To this day I love my SP, what a great little device.

[–] [email protected] 0 points 2 years ago (1 children)

retro nintendo consoles really are neat things. i wasn't at the right time (or even in the right country) to physically own a GBA or DS, but through emulators and piracy the DS was my "childhood console" nonetheless.

i've tried many times to get into programming/romhacking for these consoles, but i just don't have the skills, or the consistent motivation required to hone them. hoping that linking that site (which actually has a great tutorial for ARM assembly in general) might randomly get some interested people into GBA programming ;)

p.s. what color/edition was your sp?

[–] [email protected] 1 points 2 years ago

It is just plain silver, nothing fancy. I still have it and use it regularly.

[–] [email protected] 4 points 2 years ago (1 children)

So not the things that benefit website owners

[–] [email protected] 13 points 2 years ago

Yeah. Instead, the things that benefit users

[–] [email protected] 30 points 2 years ago (1 children)

I see it the other way around. I have a feeling that FireFox follows the specs while Chromium kind of has its own plan and directly introduce new behavior without much care for standards.
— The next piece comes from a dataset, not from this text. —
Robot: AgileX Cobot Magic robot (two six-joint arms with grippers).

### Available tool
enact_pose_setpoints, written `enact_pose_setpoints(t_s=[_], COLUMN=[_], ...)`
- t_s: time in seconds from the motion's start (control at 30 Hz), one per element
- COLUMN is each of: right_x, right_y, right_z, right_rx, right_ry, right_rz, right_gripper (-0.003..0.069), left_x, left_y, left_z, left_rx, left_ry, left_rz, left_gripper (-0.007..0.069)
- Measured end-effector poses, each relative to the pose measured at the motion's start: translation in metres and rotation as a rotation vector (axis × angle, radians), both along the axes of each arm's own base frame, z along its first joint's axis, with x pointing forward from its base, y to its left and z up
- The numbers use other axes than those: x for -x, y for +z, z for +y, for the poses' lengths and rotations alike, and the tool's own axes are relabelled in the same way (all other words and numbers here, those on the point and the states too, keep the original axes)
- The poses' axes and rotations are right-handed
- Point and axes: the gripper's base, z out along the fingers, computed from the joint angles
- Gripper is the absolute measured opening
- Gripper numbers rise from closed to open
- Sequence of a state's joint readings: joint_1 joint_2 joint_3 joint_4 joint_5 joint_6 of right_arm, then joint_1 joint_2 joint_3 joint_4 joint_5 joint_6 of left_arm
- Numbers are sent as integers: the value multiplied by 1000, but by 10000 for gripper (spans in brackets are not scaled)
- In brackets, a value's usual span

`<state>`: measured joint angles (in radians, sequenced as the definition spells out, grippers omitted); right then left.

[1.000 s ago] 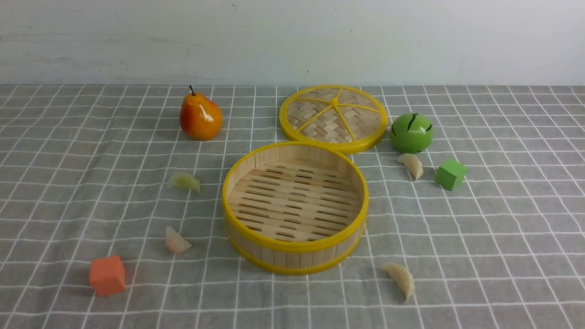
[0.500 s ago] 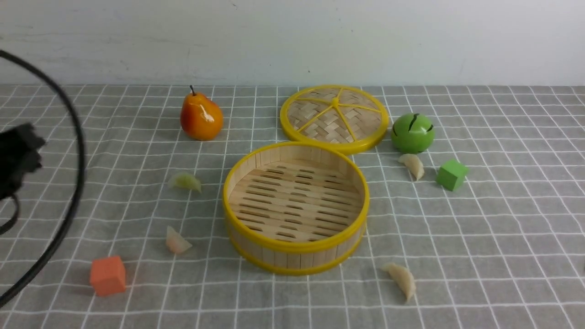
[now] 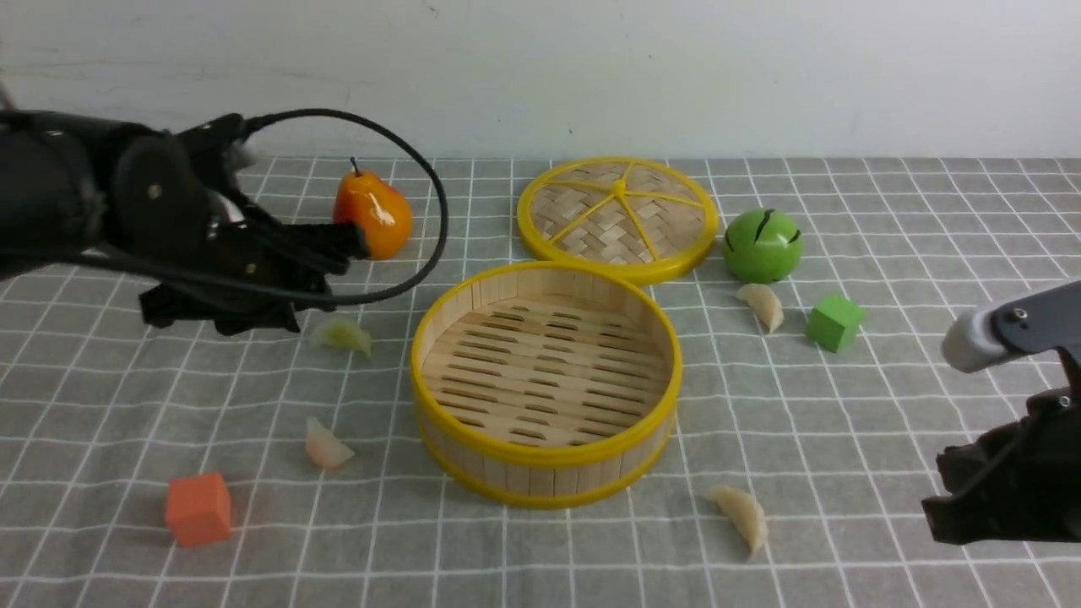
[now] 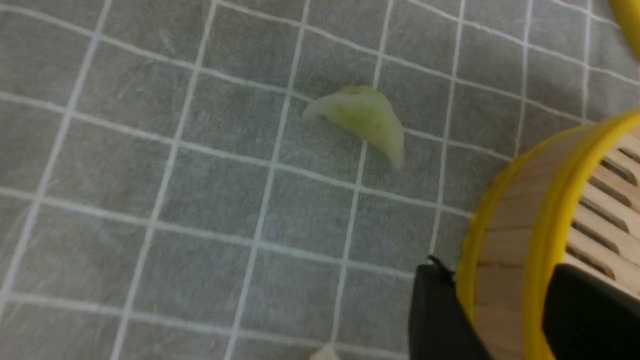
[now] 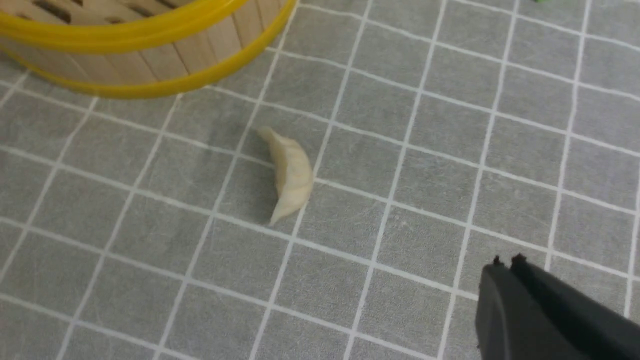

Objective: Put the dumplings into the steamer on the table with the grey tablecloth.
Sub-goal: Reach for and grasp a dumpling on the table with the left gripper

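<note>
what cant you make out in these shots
- Front view: the left gripper covers the pear's left side.
- Left wrist view: a pale scrap is cut off by the bottom edge; unidentifiable.
- Right wrist view: a green speck is cut off by the top edge; unidentifiable.

Front view: left arm (image 3: 127, 219) cut by left edge, its tip covering lower left of pear (image 3: 376, 215). Right arm (image 3: 1013, 473) cut by right edge, jaws not visible there. Left wrist view: steamer (image 4: 505, 225) cut by frame edge, wall partly behind jaws; yellow curve (image 4: 631, 20) in corner and pale sliver (image 4: 325, 354) at frame edge, both too cropped to name. Right wrist view: steamer cut by frame edge; jaws run off corner.
</note>
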<state>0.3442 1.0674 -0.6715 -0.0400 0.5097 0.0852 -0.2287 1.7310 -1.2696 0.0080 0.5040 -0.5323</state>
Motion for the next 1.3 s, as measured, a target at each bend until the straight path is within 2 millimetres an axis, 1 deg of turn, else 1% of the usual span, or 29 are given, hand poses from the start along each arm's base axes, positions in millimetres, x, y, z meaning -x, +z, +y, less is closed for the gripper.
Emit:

Since Chromium based browsers have the majority of the market share, you have the feeling that FireFox is awkward/lag behind. Now look back at Opera when they still have their own engine and you will see that while they try to introduce new behaviors just like Chromium, their limited market share means that people don't feel the need to make use of these "innovations".

[–] [email protected] 5 points 2 years ago

I miss old opera.

[–] joneskind 2 points 2 years ago

You want an even more unpopular opinion? I use WebKit based browsers for web developing because of the clarity of the devtools, performance and Interop.

You can go take a look at the web inspector documentation on WebKit.org to check the features.

So one and only thing I miss from Chrome is Lighthouse.